In the listing below, locate the line containing "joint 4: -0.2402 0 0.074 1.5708" and the line containing "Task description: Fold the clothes". Output both of them and every line between, exactly as written, and nothing more.

= Beginning of Section =

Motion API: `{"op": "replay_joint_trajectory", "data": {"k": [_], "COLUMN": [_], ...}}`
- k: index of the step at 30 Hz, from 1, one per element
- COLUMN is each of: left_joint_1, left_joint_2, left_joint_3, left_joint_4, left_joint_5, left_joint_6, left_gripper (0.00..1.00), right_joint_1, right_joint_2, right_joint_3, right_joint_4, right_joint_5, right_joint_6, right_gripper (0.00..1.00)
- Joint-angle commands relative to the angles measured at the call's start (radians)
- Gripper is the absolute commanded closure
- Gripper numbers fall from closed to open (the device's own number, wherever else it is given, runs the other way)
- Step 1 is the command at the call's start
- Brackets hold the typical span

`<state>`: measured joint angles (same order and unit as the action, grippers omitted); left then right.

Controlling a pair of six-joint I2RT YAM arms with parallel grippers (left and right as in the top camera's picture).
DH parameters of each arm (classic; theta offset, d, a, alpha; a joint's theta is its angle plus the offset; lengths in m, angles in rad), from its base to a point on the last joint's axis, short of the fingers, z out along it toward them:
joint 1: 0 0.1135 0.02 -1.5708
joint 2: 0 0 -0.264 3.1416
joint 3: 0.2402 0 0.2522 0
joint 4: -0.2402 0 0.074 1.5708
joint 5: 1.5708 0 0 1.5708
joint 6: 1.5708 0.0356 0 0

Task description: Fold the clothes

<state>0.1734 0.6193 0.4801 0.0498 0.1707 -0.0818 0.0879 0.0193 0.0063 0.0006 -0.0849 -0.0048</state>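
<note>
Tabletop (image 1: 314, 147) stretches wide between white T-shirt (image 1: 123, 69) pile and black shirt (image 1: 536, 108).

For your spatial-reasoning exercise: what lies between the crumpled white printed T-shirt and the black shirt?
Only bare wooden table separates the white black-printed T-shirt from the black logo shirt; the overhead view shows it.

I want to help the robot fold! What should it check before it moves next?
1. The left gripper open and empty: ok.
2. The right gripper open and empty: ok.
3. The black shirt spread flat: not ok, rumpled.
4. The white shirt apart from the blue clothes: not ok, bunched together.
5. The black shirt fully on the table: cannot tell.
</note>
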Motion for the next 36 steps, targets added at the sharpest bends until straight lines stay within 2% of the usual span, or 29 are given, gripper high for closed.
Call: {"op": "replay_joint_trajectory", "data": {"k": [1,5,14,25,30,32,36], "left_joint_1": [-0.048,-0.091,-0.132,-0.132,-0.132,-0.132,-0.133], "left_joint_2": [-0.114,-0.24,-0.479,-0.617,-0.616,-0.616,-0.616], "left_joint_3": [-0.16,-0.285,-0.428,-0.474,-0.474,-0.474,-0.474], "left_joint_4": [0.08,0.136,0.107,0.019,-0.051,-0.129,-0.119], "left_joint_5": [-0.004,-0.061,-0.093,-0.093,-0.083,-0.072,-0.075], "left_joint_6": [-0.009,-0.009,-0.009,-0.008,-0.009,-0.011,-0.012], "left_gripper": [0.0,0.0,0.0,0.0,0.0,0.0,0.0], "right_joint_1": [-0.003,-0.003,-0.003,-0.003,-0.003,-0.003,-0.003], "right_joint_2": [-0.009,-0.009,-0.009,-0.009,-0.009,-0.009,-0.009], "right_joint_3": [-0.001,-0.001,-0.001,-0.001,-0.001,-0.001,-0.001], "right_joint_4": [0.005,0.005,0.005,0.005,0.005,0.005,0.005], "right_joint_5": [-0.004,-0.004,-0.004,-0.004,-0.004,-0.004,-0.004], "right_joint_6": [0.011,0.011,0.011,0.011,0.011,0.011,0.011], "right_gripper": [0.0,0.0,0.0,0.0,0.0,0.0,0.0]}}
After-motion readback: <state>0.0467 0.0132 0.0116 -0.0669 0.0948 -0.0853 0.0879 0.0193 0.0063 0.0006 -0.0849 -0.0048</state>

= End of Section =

### Task output
joint 4: -0.2402 0 0.074 1.5708
joint 5: 1.5708 0 0 1.5708
joint 6: 1.5708 0.0356 0 0

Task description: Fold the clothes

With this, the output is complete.